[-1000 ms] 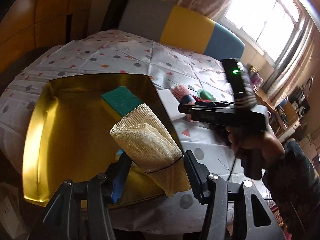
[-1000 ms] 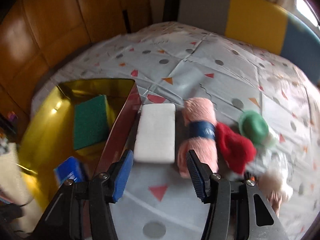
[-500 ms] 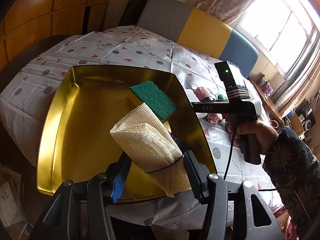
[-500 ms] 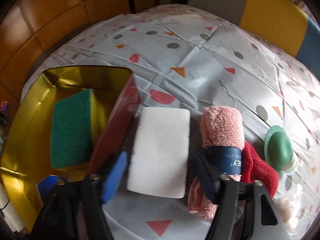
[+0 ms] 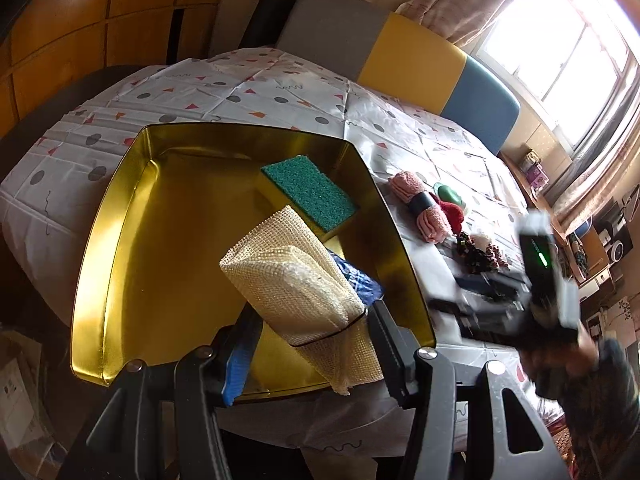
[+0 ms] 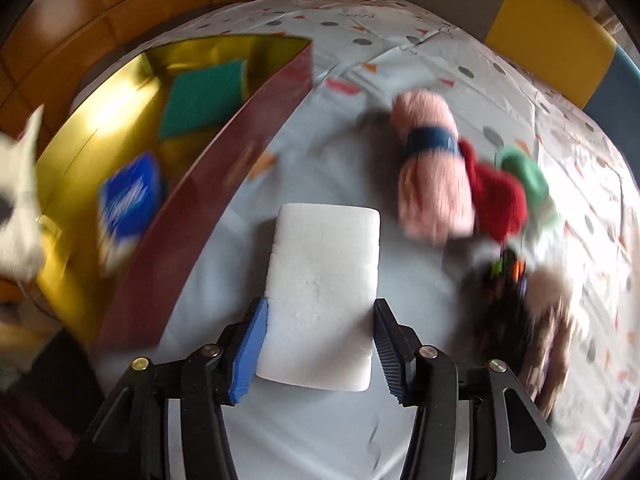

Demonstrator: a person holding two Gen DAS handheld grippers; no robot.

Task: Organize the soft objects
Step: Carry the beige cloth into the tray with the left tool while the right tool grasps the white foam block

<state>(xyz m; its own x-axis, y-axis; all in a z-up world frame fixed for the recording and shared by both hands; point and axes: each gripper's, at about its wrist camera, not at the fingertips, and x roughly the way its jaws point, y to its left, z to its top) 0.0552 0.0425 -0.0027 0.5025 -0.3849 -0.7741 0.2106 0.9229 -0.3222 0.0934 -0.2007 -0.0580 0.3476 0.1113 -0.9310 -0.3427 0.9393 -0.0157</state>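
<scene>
In the left wrist view, a gold metal tray with a mirror-bright floor and low upturned walls is sitting on a table under a glossy white cloth printed with grey dots and coloured triangles. The left gripper is holding a roll of cream open-weave mesh cloth above the tray, its jaws partly closed and pressing on the roll from both sides; a thin dark band is circling the roll, and a loose corner is hanging below. Behind the roll a flat rectangular sponge, coarse green on top and yellow beneath, is lying in the tray, and a blue packet is showing only as a sliver. To the right of the tray a fuzzy pink rolled towel with a dark band is lying on the cloth, with something red and something green just beyond it, too small to make out. Farther right the right gripper's body is appearing as a dark blur in a hand.

In the right wrist view, much is smeared by motion. The tray's outer wall is looking dark red. The right gripper is pointing steeply down over a white foam block, smooth, rectangular, round-cornered, lying on the cloth just beside the tray. The jaws are closing with the block between them; the blue left pad is touching its edge, while the right pad is looking just clear.
</scene>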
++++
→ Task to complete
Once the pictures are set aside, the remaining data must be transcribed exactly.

→ Task answer
[-1000 ms] 
[-1000 ms] 
[-500 ms] 
[-500 ms] 
[+0 ms] 
[+0 ms] 

Demonstrator: a person holding two Gen DAS handheld grippers; no robot.

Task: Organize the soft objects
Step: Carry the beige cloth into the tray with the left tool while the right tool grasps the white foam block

<state>(xyz m; its own x-axis, y-axis; all in a z-up world frame fixed for the recording and shared by both hands; point and axes: each gripper's, at about its wrist camera, not at the fingertips, and x roughly the way its jaws point, y to its left, z to its top) 0.0552 0.0425 -0.0027 0.5025 -0.3849 -0.7741 0.2106 0.9229 -0.3222 0.0934 -0.2007 -0.0580 0.3476 0.1113 -0.9310 -0.3427 0.9393 -0.0157</state>
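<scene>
In the left wrist view, a gold metal tray with a mirror-bright floor and low upturned walls is sitting on a table under a glossy white cloth printed with grey dots and coloured triangles. The left gripper is holding a roll of cream open-weave mesh cloth above the tray, its jaws partly closed and pressing on the roll from both sides; a thin dark band is circling the roll, and a loose corner is hanging below. Behind the roll a flat rectangular sponge, coarse green on top and yellow beneath, is lying in the tray, and a blue packet is showing only as a sliver. To the right of the tray a fuzzy pink rolled towel with a dark band is lying on the cloth, with something red and something green just beyond it, too small to make out. Farther right the right gripper's body is appearing as a dark blur in a hand.

In the right wrist view, much is smeared by motion. The tray's outer wall is looking dark red. The right gripper is pointing steeply down over a white foam block, smooth, rectangular, round-cornered, lying on the cloth just beside the tray. The jaws are closing with the block between them; the blue left pad is touching its edge, while the right pad is looking just clear.
</scene>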

Nothing remains to be added to the exercise.